#### EXERCISE:
Copy exactly the lines of the data below that run from the line holding "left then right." through the line holding "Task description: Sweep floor", both ends included.

#### DATASET CONTENT:
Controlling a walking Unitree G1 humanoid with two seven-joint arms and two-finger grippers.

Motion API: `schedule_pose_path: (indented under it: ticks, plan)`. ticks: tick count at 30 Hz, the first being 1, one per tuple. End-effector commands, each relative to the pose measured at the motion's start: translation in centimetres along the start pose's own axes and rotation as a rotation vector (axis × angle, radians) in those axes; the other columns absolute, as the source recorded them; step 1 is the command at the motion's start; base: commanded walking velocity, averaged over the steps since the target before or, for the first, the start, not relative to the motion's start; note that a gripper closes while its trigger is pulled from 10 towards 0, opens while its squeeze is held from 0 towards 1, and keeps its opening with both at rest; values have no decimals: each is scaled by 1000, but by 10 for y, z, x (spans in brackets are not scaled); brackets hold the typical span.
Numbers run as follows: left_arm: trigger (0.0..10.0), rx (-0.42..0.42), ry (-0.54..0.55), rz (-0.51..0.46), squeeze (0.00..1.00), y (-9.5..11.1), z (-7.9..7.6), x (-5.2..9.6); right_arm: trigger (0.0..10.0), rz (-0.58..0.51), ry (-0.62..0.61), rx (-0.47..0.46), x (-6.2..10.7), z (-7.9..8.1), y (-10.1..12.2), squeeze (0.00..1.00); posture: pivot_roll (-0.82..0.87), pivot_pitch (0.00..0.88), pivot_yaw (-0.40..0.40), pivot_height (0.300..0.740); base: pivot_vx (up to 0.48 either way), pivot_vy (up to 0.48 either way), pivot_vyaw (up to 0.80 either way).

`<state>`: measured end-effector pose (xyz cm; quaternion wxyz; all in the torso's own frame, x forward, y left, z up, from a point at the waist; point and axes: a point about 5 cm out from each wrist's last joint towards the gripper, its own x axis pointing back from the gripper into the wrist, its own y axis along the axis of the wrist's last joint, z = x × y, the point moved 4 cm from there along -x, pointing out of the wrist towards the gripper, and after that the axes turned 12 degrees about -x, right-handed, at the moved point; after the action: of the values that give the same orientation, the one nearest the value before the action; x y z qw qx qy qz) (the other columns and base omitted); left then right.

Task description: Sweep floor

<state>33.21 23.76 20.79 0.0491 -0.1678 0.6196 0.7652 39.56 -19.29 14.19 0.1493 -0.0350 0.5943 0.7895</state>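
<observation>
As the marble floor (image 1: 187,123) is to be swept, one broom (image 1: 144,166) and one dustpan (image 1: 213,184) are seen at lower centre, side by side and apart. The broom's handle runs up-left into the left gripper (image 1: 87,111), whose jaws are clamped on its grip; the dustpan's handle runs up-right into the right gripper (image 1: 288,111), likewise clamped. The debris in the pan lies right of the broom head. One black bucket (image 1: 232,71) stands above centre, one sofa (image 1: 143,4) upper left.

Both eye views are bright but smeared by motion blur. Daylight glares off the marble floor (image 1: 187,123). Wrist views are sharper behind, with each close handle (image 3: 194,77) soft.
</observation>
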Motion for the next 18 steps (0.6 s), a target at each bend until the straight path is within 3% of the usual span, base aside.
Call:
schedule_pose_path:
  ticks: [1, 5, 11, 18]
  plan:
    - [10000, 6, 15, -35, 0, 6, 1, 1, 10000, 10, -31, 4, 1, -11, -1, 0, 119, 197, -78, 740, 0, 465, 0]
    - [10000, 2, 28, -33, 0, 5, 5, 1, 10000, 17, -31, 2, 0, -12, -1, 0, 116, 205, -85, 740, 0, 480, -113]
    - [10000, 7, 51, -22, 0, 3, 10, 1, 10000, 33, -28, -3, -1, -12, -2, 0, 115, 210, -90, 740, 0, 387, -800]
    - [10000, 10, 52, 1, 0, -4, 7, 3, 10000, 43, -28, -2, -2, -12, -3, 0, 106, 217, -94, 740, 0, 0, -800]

#### YOUR RESPONSE:
`<state>`: measured end-effector pose (xyz cm; quaternion wxyz; all in the torso's own frame, x forward, y left, z up, from a point at the waist; point and axes: a point about 5 cm out from each wrist's last joint towards the gripper, its own x axis pointing back from the gripper into the wrist, its own y axis along the axis of the wrist's last joint, z = x × y, the point moved 4 cm from there along -x, pointing out of the wrist towards the gripper, and after that the axes turned 12 degrees about -x, right-handed, at the moved point; after the action: of the values that give the same orientation, the one nearest the value before the action; x y z qw qx qy qz) (the other columns and base omitted); left then right.

Task description: Sweep floor

Work on this exercise has been completed.